A cette date, la Vendée était encore redoutable, et la campagne républicaine de septembre à laquelle participa l'armée de Mayence nouvellement arrivée sur ce théâtre d'opérations s'était soldée par un cuisant échec.
A peine avait-il reçu ladite missive que Hérault s’empressa de la lire au Comité de salut public (29 septembre) qui prit de suite l’arrêté suivant (signé de Barère, Prieur de la Marne, Hérault de Séchelles, Carnot, Prieur et Billaud-Varennes) : « Le Comité de salut public, d'après les renseignements qu'il a reçus des représentants du peuple envoyés près l'armée des côtes de Brest, a arrêté que le citoyen Carrier, représentant du peuple dans le département d'Ille-et-Vilaine, se rendra sur-le-champ à Nantes pour l'exécution des mesures prescrites par le décret du 5 août dernier concernant les divers membres des autorités constituées à destituer, et y prendre, conformément aux pouvoirs qui lui sont délégués, toutes les mesures de salut public. »
Hérault de Séchelles répondit le même jour à Carrier dans des propos autrement plus enflammés :
«Voilà comme on marche, mon brave ami. Courage, digne républicain; je viens de recevoir ta lettre et au même instant je l'ai lue au Comité de salut public, qui l'a entendue avec une vive satisfaction.

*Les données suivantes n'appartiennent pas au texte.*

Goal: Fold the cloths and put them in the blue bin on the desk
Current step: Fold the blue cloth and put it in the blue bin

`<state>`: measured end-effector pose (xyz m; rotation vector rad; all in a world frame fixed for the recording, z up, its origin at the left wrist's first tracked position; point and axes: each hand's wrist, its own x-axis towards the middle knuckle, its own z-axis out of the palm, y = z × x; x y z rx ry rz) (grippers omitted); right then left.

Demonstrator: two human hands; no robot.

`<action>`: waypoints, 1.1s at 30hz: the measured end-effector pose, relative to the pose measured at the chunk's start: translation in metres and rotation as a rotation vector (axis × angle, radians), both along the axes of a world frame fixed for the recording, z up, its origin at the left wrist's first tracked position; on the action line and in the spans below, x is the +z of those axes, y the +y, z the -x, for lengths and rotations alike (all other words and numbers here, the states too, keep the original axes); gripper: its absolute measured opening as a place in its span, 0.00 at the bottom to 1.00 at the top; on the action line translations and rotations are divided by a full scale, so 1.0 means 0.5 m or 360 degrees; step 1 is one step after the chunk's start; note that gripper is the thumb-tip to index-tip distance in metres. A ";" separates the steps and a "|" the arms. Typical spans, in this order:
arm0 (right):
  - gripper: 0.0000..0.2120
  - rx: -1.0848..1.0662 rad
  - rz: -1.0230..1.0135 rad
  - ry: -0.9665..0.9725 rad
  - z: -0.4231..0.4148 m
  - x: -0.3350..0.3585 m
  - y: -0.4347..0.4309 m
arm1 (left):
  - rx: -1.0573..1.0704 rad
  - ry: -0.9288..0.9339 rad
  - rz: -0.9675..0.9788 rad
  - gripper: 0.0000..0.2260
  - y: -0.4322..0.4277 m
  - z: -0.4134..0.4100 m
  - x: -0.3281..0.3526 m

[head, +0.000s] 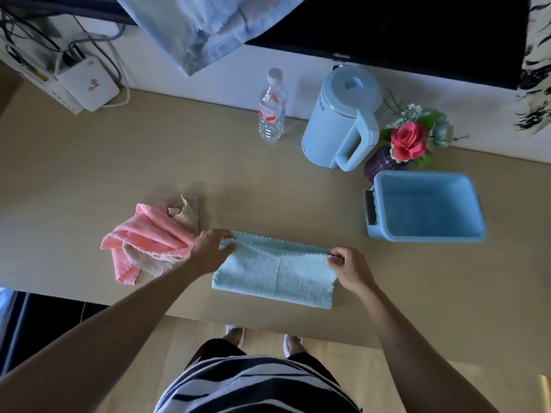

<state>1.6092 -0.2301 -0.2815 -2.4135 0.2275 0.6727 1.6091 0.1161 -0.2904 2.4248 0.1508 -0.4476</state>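
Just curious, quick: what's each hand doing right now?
Left hand: pinching the far left corner of the blue cloth.
Right hand: pinching its far right corner.

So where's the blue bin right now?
In the head view, the blue bin sits on the desk at right, in front of the flower vase and right of the light blue cloth.

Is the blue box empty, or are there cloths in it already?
Empty. The blue bin shows only its bare floor; the light blue cloth, pink cloth and beige cloth all lie on the desk.
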 end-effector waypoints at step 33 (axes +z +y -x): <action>0.48 0.0663 0.0382 -0.0283 0.134 -0.115 0.152 | -0.0355 -0.0047 -0.0443 0.37 -0.166 0.167 -0.110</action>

Nous serions bien heureux, la République serait vigoureuse et florissante s'il y avait partout des commissaires aussi énergiques que toi et ton collègue.
Tu dois être à Nantes, si ta santé te l’a permis. Nous te conjurons d’y aller sur-le-champ. Nous t’envoyons un arrêté qui te presse de purger cette ville qui est de la dernière importance.
[…]
Il faut sans rémission évacuer, renfermer tout individu suspect. La liberté ne compose pas. Nous pourrons être humains quand nous serons assurés d’être vainqueurs.
[…]
Le caractère de la représentation nationale se déploie avec bien plus de force et d’empire […] quand [les représentants] frappent en passant de grands coups, et qu’ils en laissent (sauf à la suivre) la responsabilité sur ceux qui sont chargés d’exécuter. »

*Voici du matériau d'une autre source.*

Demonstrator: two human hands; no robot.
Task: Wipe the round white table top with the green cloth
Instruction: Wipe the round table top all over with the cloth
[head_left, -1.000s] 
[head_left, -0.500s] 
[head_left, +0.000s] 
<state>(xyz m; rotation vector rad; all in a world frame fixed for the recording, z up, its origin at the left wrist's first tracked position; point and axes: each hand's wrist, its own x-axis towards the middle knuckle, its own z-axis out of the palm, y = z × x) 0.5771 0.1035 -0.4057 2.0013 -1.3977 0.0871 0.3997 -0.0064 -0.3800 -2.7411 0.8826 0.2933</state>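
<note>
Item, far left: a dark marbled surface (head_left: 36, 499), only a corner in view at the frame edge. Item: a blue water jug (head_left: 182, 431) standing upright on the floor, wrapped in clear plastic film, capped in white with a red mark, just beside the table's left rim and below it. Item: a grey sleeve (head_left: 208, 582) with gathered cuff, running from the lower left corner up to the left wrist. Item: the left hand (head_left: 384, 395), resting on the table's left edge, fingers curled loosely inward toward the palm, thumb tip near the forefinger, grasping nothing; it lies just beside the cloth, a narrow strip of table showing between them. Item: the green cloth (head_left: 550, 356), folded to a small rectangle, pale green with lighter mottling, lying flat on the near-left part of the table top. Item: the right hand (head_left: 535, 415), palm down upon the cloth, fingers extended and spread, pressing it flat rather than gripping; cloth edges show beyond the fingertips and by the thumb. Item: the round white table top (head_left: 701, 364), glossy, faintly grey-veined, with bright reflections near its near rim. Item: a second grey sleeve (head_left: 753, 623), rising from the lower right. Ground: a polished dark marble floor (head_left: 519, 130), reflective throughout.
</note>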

De son côté, Carrier, de Rennes, mais toujours obnubilé par Nantes, écrivait au Comité de salut public (4 octobre, reçue le 7) :
« Nantes, comme je vous l'ai déjà marqué, est en pleine contre-révolution ; qu'il y existe deux Sociétés, dont la moins nombreuse, celle de Saint-Vincent, est dans les bons principes, tandis que l'autre conspire ouvertement ; que toute la cavalerie de Nantes est gangrenée d'aristocratie ; que nos collègues s'occupent uniquement, à l'exception de Gillet, d'y étaler un luxe asiatique, sans s'occuper nullement de la chose publique et des individus qui la dirigent.
[…]
Je me serais rendu sur les lieux sans une indisposition qui me retient à Rennes et je vous aurais donné des renseignements positifs sur lesquels vous auriez pu compter. Tout ce que je puis bien vous assurer, c'est que sur les violents reproches que j'ai faits à mes collègues de souffrir que sous leurs yeux la contre-révolution se développe à Nantes, ils m'ont invité à m'y rendre pour destituer les autorités constituées, dissoudre la Société antipopulaire et y faire toutes les réformes que commande l'intérêt public. Quoique ma présence soit très nécessaire à Rennes, qu'elle le fût à Vitré et dans le Morbihan, j'irai à Nantes demain ou après-demain, et reposez-vous là, comme partout ailleurs, sur ma fermeté inébranlable à dénoncer et à terrasser tous les abus, tous les traîtres et conspirateurs. Ne cessez pas un seul instant de porter vos regards vers la Vendée ; dirigez-y le plus de forces qu'il vous sera possible. Ce foyer de contre-révolution est plus redoutable que toute la coalition des puissances ennemies. Il ne faut qu'une étincelle pour propager un incendie. Envoyez à Nantes un général sans-culotte sur lequel on puisse compter ; les instants sont plus pressants que vous ne sauriez vous l'imaginer. »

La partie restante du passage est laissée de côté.